Now suppose Alice generates pairs of entangled photons, storing her half of the pairs in some kind of optical "trap" and sending the other half to Bob, who also stores his in an optical trap. When Alice wants to send an enciphered message to Bob, she calls him, and the two then perform measurements on the trapped photons with filters, much as with the quantum cryptography scheme outlined previously. The beauty of the scheme is that if Eve gets her hands on any of the entangled photons they do her no good, since she can't duplicate them without resolving them and making them absolutely useless for the procedure. They can be delivered to Bob or to Eve, but not both. Alice and Bob can even use the same filter sequence -- all "+" for example, or all "x" -- and eliminate the guesswork, at least as long as Alice is certain she is talking with Bob.

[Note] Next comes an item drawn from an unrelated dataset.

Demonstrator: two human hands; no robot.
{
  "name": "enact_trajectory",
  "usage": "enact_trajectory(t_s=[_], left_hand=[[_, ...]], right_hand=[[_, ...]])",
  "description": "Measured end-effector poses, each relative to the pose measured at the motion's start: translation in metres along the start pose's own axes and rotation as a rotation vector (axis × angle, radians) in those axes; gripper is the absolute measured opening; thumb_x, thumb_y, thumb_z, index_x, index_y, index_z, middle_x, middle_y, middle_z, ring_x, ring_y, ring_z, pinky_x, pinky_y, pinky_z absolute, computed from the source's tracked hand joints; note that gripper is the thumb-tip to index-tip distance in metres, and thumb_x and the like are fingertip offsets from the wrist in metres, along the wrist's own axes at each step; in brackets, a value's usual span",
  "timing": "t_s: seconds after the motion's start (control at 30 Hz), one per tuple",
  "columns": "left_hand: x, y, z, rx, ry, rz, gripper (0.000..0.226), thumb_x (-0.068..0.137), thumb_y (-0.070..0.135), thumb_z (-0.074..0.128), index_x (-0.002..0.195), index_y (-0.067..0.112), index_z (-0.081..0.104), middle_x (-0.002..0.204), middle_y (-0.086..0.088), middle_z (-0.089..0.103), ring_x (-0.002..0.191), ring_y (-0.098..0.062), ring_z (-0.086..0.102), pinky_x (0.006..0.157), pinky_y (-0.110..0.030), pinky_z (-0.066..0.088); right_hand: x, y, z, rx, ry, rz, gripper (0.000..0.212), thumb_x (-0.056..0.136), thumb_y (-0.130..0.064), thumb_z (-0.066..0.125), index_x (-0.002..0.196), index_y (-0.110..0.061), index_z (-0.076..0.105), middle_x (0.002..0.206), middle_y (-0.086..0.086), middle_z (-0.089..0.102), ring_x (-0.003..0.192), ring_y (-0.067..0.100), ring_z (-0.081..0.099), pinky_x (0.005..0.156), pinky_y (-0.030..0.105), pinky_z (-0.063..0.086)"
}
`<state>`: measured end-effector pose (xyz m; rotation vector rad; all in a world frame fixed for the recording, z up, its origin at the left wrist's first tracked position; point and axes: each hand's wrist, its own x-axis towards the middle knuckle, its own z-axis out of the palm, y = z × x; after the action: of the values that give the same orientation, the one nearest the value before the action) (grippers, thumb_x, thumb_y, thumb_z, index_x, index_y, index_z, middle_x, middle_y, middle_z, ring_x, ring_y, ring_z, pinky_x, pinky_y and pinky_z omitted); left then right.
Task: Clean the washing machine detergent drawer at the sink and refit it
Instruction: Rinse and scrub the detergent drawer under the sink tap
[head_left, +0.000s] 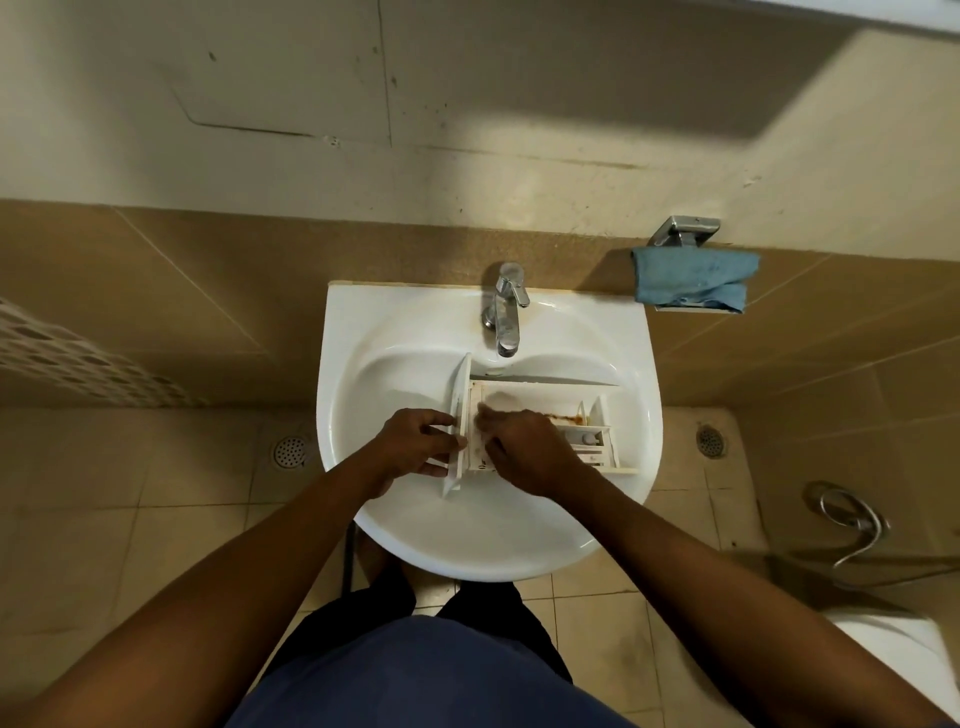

Some starflight enthusiasts have jumped to the conclusion that QE permits instantaneous communications. In fact, Einstein and his colleagues came up with the EPR paradox just to show how absurd quantum physics is, since instantaneous communications are impossible in terms of relativistic physics. The joke was on them, of course, since the EPR paradox turned out to be provably true, but the joke cut both ways. Without non-instantaneous communications between Alice and Bob about the proper filter orientations, there's no way to get a useful interpretation of the results of their measurements. Quantum physics has a quirky tendency to cheat on classical physics, but in a way that can't really be detected or used, at least directly. The Creator does have a sense of humor.

* Or, in other words, what quantum physics gives, quantum physics takes away, and this applies at a higher level as well. Quantum computing will be able to crack any existing cipher, but quantum cryptography will result in ciphers that even quantum computers won't be able to crack. A question that will remain when quantum computing and cryptography become practical: Is the cryptographic game over? Or will it just move on to a new and even more devious level?